_WHAT YOU HAVE TO DO_. Among the entries below, find each line holding "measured" and return it.

_DATA PROVIDED_.

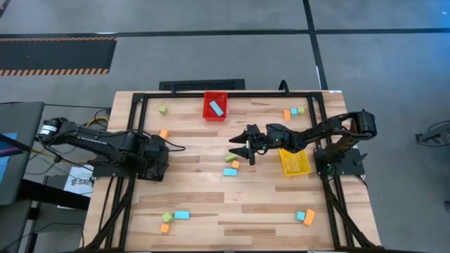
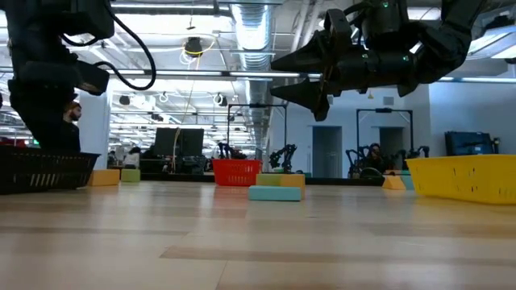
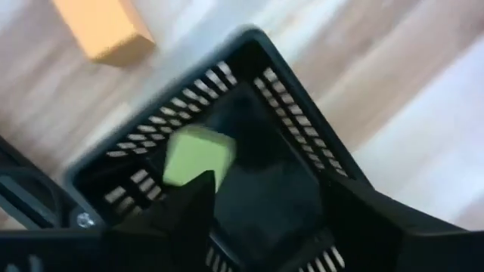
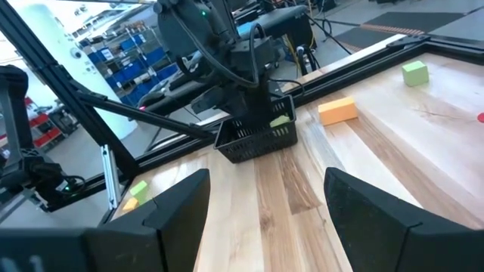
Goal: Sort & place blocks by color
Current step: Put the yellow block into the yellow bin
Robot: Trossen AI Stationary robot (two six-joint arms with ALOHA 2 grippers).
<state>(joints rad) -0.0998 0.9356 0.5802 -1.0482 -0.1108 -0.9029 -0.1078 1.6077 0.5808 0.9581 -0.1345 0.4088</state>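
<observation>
Sorting looks barely begun; nearest the front edge of the pale plank table [image 1: 232,211], blue, orange and green blocks lie loose in two clusters [image 1: 181,215] [image 1: 306,216]; mid-table, the right gripper [image 1: 239,150] hovers with fingers spread and empty above a small heap of blocks [image 1: 232,165]; beside it the yellow bin [image 1: 294,161], smooth moulded plastic, shows no block inside; at the left edge the left gripper [image 1: 156,156] hangs over the slotted black bin [image 3: 249,113], where a matte green cube [image 3: 195,157] sits; whether its fingers are parted or closed cannot be told; an orange bar [image 1: 164,133] lies just beyond; at the far edge the red bin [image 1: 215,105] holds one blue bar [image 1: 216,108]; more strays [image 1: 294,112] [image 1: 163,109] wait in the corners.
</observation>
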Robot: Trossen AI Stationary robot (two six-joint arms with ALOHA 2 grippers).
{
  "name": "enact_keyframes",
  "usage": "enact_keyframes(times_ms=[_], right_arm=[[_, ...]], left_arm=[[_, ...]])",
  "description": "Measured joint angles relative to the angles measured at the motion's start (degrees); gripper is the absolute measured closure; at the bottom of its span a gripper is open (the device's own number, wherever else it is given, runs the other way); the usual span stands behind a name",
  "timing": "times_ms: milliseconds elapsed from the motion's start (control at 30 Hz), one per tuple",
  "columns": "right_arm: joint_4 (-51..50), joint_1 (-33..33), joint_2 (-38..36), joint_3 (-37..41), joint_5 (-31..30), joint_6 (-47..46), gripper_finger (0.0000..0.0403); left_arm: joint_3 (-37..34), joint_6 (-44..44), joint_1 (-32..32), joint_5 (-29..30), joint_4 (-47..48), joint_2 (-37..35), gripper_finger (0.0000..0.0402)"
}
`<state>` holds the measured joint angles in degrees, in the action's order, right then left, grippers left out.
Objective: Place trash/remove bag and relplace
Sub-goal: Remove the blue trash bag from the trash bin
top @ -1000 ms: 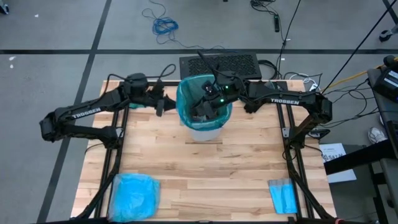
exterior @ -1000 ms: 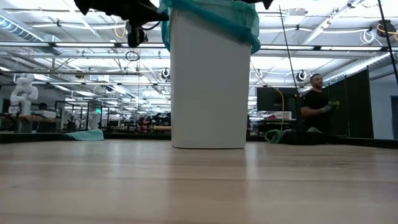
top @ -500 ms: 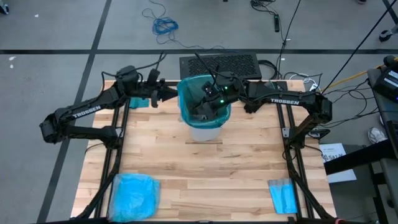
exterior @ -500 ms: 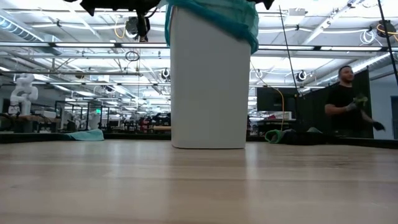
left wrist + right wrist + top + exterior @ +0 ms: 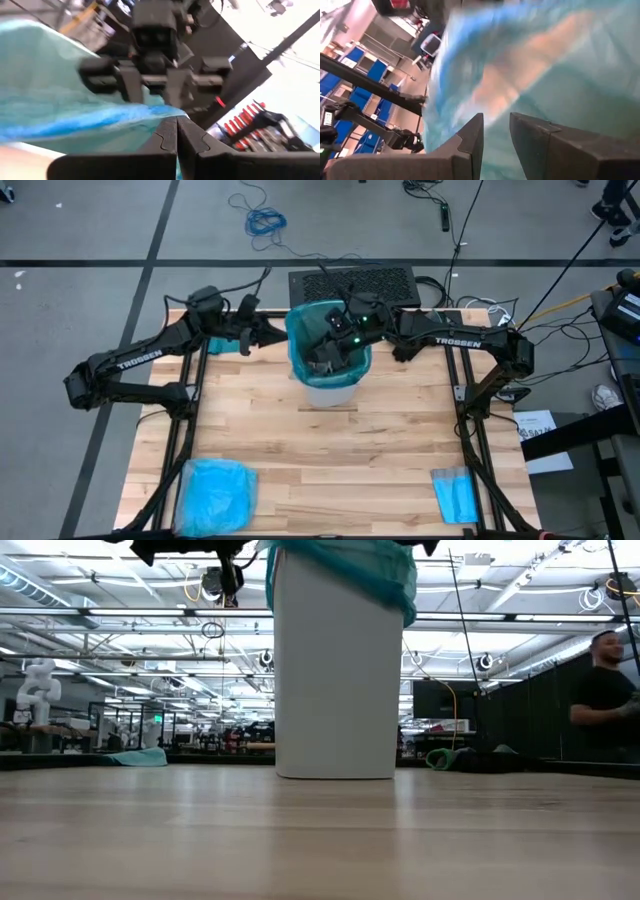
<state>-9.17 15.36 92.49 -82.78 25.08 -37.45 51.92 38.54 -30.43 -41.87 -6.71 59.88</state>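
At the far middle of the worktop [image 5: 330, 460] stands the white bin [image 5: 338, 680], and the teal-green bag [image 5: 300, 345] is draped over its rim, hanging a little down the outside. My right claw [image 5: 335, 345] is reaching down into the mouth of the bin; in its wrist view the two fingers [image 5: 470, 145] stand a narrow gap apart with teal plastic filling everything beyond them — whether they pinch a fold of it I cannot tell. My left claw [image 5: 272, 335] sits just beside the bin's left rim, fingers [image 5: 170, 140] pressed flat together with nothing between them, the bag's edge close ahead.

I see no loose trash on the worktop, so I judge the placing part done and the step in hand to be getting the bag off the bin. Well apart, at the near edge, the paler sky-blue plastic bag [image 5: 215, 492] lies on the left and the small folded blue sheet [image 5: 455, 495] on the right, both untouched.

Next I'd need the left claw opened and brought onto the rim fold, so both sides can gather and lift together — the plastic is thin and crinkly, and a one-sided pull could tip the bin or tear the liner.
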Motion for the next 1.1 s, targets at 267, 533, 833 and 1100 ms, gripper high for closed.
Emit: enact_keyframes(times_ms=[267,533,833,1100], right_arm=[[2.9,3.3,0.0,0.0,-0.3,-0.6,0.0316],[3.0,4.2,0.0,0.0,-0.9,-0.7,0.0316],[1.2,3.7,0.0,0.0,-0.7,-0.9,0.0316],[1.0,3.6,0.0,0.0,0.6,-0.2,0.0316]], left_arm=[[0.0,1.7,3.0,-2.4,1.2,0.0,0.0402],[0.0,-1.3,3.9,-0.9,8.7,0.0,0.0402],[0.0,-3.3,2.1,-0.5,11.7,-0.8,0.0402],[0.0,-1.5,3.2,-11.9,16.6,-1.4,0.0402]])
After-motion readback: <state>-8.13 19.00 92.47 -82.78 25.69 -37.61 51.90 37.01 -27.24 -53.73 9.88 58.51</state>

_EXERCISE OUTPUT_.
  "description": "Measured joint angles relative to the angles measured at the motion's start (degrees); gripper is the absolute measured closure; at the bottom of its span a gripper is open (the device's own number, wherever else it is given, runs the other way); the usual span stands behind a name",
`<state>` holds the measured joint angles in degrees, in the action's order, right then left, grippers left out.

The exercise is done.